Work to complete
From the line below that contains "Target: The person" to the line that contains "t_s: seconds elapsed", repeat every line exactly, both ends included, and nothing else.

________________________________________

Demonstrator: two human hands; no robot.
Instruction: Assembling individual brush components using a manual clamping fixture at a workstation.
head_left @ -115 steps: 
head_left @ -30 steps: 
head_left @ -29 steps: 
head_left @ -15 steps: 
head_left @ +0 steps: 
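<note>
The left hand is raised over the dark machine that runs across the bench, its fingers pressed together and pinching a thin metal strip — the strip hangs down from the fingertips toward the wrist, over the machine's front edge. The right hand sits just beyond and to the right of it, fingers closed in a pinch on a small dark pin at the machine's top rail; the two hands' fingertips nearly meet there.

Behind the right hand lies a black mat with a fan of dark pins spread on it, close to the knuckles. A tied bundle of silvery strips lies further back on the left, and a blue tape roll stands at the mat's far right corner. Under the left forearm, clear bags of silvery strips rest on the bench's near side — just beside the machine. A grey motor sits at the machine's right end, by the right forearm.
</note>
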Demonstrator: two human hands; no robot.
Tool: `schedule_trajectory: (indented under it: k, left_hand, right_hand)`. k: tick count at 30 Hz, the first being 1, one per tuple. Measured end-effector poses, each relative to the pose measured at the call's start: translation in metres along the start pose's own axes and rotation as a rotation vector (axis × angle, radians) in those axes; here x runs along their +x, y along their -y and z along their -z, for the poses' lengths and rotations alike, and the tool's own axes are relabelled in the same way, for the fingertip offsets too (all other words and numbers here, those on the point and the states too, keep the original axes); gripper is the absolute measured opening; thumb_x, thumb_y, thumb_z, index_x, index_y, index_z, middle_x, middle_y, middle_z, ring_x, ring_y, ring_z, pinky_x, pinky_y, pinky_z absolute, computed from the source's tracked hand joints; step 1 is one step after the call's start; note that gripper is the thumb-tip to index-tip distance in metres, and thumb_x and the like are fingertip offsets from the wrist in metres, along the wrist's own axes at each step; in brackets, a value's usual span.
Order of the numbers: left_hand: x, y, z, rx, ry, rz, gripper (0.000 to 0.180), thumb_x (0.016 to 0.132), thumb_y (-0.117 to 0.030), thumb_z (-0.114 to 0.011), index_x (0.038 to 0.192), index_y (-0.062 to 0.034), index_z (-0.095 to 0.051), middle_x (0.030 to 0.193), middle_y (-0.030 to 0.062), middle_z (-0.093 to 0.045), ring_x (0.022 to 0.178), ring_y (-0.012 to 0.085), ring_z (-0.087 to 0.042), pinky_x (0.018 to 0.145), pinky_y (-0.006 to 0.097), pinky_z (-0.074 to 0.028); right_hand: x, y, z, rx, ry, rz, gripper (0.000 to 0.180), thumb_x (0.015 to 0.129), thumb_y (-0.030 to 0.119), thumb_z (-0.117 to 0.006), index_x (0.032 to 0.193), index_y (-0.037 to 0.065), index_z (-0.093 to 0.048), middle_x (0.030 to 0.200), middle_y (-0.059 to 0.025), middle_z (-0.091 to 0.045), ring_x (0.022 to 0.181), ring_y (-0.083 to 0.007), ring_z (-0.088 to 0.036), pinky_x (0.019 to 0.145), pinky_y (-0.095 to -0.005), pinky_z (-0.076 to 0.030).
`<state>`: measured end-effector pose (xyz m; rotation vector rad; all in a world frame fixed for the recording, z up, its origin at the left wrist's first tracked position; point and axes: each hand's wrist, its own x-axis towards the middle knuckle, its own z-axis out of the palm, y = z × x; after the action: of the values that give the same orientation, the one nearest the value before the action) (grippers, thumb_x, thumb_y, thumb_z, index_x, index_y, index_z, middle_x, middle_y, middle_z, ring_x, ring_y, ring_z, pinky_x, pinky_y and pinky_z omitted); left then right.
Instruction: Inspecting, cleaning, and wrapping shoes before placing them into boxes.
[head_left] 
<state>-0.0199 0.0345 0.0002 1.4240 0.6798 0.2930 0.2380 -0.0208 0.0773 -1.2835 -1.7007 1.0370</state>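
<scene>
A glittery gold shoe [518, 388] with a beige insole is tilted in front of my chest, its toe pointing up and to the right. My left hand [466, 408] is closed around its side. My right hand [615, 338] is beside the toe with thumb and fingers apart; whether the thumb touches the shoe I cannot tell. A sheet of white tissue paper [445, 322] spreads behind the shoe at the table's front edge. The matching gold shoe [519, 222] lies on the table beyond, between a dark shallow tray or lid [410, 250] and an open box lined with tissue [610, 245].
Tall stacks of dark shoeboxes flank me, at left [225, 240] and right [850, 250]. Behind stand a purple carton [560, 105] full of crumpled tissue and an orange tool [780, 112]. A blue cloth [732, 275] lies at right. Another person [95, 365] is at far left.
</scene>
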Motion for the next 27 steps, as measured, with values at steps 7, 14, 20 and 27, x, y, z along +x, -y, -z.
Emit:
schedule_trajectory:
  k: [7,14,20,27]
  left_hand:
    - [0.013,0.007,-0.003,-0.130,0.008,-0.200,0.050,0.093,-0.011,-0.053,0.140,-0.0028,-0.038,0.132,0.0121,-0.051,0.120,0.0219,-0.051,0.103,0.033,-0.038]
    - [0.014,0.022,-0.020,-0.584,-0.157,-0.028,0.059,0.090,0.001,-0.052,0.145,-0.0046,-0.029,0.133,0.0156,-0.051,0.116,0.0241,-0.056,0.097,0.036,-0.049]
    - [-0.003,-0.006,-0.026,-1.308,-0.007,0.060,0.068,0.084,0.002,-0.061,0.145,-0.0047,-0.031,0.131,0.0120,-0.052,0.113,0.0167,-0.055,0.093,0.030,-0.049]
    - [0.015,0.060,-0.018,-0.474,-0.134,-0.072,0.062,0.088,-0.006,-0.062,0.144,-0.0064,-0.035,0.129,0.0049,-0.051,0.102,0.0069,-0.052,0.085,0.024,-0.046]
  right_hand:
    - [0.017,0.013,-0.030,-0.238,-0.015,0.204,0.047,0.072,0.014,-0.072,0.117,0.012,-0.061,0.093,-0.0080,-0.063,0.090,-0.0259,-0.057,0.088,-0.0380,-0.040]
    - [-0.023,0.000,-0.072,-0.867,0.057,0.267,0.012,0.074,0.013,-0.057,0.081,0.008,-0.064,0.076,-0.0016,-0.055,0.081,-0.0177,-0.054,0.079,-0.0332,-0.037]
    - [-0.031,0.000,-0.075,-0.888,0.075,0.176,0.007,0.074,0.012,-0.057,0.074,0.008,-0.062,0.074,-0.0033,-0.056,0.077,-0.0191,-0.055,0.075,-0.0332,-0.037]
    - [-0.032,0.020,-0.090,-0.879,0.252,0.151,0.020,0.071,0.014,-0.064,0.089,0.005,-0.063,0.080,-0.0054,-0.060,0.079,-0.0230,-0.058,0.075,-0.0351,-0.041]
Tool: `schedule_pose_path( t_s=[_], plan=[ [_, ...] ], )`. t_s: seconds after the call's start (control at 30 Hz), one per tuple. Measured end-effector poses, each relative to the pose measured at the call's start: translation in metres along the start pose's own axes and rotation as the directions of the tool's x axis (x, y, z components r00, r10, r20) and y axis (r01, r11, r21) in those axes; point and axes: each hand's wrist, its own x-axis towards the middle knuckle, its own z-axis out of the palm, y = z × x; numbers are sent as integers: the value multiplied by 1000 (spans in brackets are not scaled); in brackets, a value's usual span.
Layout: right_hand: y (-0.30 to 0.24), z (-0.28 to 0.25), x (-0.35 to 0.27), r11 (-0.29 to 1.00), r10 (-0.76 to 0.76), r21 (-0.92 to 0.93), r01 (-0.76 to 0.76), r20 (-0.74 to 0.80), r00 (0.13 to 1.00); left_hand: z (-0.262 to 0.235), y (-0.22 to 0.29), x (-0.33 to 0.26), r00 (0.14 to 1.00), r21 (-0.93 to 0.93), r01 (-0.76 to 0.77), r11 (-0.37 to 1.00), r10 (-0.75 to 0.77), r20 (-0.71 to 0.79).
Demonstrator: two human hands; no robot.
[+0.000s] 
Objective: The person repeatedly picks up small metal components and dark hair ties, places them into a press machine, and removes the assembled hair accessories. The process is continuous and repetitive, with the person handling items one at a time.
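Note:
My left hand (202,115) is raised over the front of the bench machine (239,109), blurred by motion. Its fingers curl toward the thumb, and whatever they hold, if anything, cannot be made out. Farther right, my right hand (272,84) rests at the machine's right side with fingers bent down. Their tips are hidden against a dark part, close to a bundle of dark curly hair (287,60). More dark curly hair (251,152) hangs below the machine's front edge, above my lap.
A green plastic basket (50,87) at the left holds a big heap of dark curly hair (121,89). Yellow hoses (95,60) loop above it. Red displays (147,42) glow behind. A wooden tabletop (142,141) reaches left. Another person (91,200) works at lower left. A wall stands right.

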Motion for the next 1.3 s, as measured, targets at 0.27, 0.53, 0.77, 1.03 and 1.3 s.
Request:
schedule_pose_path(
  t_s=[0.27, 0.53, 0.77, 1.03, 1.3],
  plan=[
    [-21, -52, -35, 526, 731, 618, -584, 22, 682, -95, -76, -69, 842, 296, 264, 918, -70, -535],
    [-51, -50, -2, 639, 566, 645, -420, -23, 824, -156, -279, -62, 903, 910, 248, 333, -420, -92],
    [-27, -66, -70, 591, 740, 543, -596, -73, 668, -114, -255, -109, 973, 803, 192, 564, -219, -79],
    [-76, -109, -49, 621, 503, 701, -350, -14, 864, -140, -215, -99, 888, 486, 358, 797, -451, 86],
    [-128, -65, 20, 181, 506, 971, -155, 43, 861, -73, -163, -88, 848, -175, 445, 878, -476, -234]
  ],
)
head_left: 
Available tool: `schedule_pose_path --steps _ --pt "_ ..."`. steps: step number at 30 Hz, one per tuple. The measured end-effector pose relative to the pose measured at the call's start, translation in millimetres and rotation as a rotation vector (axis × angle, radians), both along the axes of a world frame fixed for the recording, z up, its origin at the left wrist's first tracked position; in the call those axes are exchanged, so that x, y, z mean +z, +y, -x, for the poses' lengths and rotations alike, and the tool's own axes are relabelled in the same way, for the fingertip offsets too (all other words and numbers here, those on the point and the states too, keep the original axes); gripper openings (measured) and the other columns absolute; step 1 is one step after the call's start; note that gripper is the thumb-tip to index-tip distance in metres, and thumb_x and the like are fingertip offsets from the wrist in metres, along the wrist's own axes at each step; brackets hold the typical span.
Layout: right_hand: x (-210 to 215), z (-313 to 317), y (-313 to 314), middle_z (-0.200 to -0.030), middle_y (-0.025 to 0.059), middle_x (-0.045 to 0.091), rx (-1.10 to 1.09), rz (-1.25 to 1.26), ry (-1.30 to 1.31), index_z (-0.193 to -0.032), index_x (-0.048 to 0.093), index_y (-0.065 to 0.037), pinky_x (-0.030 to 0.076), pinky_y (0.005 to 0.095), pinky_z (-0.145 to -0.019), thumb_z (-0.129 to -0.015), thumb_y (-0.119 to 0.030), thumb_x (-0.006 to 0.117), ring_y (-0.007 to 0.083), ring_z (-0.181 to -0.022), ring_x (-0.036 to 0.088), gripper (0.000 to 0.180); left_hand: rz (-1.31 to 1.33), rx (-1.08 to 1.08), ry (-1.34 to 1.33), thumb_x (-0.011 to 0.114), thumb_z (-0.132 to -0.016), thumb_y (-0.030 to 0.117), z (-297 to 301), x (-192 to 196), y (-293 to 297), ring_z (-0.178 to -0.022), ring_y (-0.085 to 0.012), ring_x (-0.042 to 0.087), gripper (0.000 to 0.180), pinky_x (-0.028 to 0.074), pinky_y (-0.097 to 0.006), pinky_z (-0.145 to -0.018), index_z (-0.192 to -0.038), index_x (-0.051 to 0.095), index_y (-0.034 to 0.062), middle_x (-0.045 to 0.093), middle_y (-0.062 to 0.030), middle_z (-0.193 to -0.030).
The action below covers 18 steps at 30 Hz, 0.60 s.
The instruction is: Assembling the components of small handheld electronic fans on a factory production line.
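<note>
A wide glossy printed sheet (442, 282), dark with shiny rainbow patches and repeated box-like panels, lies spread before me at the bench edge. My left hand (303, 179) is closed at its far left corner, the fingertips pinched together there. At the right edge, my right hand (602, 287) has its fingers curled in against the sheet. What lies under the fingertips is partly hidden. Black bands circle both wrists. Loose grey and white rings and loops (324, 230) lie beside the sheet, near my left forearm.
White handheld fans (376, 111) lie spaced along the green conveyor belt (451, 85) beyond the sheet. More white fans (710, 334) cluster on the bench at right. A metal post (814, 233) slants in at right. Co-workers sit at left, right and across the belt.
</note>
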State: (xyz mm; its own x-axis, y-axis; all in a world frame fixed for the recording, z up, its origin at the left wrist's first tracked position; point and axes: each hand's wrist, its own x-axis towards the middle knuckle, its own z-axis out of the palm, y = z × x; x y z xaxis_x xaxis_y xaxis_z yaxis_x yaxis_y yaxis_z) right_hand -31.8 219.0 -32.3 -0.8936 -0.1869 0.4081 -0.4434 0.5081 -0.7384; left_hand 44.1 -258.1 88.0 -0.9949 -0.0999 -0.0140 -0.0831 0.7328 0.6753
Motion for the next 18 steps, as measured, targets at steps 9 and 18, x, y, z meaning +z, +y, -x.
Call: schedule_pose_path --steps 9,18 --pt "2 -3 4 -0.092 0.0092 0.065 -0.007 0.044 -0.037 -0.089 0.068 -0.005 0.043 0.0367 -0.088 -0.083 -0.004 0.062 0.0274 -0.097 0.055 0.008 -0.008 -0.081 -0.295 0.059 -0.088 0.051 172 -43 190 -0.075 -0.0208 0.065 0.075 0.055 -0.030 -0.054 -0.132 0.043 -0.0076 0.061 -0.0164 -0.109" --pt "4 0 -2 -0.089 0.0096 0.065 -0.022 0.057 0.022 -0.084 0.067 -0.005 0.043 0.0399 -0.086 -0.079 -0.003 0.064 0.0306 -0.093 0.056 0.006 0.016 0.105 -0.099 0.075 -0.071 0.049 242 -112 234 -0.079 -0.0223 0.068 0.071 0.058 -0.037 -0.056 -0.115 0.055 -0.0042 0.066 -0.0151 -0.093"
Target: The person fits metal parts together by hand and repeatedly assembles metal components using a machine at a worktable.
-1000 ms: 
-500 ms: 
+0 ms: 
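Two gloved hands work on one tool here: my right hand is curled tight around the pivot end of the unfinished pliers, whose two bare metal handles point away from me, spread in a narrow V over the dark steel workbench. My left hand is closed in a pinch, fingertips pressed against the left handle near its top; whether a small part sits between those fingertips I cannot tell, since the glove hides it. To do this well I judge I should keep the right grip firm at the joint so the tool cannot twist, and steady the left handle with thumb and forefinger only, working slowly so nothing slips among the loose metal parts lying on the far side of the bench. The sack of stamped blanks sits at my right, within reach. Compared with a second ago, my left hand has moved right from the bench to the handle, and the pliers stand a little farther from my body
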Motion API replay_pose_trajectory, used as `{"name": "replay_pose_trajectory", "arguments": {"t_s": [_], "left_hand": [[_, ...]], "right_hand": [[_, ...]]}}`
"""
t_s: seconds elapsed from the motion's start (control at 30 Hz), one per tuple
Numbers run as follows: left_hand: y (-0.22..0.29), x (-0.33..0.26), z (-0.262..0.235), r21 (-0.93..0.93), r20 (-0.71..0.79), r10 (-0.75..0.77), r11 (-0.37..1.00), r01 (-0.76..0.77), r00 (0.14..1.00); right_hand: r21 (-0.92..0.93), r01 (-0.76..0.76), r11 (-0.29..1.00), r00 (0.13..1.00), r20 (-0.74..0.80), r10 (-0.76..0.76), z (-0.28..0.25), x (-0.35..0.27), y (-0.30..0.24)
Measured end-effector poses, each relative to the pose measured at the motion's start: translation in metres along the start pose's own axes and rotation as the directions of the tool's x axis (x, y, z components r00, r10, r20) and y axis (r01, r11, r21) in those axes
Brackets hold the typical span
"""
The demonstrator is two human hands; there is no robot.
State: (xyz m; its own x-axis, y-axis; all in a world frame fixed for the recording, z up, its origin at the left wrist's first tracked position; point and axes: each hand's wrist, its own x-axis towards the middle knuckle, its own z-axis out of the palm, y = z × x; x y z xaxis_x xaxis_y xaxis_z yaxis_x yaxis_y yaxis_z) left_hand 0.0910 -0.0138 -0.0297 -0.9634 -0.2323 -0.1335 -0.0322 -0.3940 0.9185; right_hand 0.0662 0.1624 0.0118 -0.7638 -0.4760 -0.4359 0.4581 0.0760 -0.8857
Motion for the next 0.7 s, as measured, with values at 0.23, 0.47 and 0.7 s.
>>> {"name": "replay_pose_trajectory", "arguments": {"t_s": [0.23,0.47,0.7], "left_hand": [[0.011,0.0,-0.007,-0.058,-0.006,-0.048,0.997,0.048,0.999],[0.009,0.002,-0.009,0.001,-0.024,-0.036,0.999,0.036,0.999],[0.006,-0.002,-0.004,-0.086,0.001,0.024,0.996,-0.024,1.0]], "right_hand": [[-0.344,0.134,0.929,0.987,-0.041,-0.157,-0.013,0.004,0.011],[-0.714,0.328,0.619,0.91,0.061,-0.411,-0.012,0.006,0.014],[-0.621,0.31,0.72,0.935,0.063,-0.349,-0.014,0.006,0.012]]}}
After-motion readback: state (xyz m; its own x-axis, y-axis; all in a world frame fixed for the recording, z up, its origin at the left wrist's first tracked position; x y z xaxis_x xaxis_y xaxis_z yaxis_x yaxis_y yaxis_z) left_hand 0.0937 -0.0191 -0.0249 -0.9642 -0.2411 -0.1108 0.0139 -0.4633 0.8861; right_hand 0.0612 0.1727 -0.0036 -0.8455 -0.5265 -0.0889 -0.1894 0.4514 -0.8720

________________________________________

Result for this exercise
Target: The person fits metal parts together by hand and repeatedly assembles metal components using a machine at a worktable.
-1000 ms: 
-500 ms: 
+0 ms: 
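Two gloved hands work on one tool here: my right hand is curled tight around the pivot end of the unfinished pliers, whose two bare metal handles point away from me, spread in a narrow V over the dark steel workbench. My left hand is closed in a pinch, fingertips pressed against the left handle near its top; whether a small part sits between those fingertips I cannot tell, since the glove hides it. To do this well I judge I should keep the right grip firm at the joint so the tool cannot twist, and steady the left handle with thumb and forefinger only, working slowly so nothing slips among the loose metal parts lying on the far side of the bench. The sack of stamped blanks sits at my right, within reach. Compared with a second ago, my left hand has moved right from the bench to the handle, and the pliers stand a little farther from my body
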Motion API replay_pose_trajectory, used as `{"name": "replay_pose_trajectory", "arguments": {"t_s": [_], "left_hand": [[_, ...]], "right_hand": [[_, ...]]}}`
"""
t_s: seconds elapsed from the motion's start (control at 30 Hz), one per tuple

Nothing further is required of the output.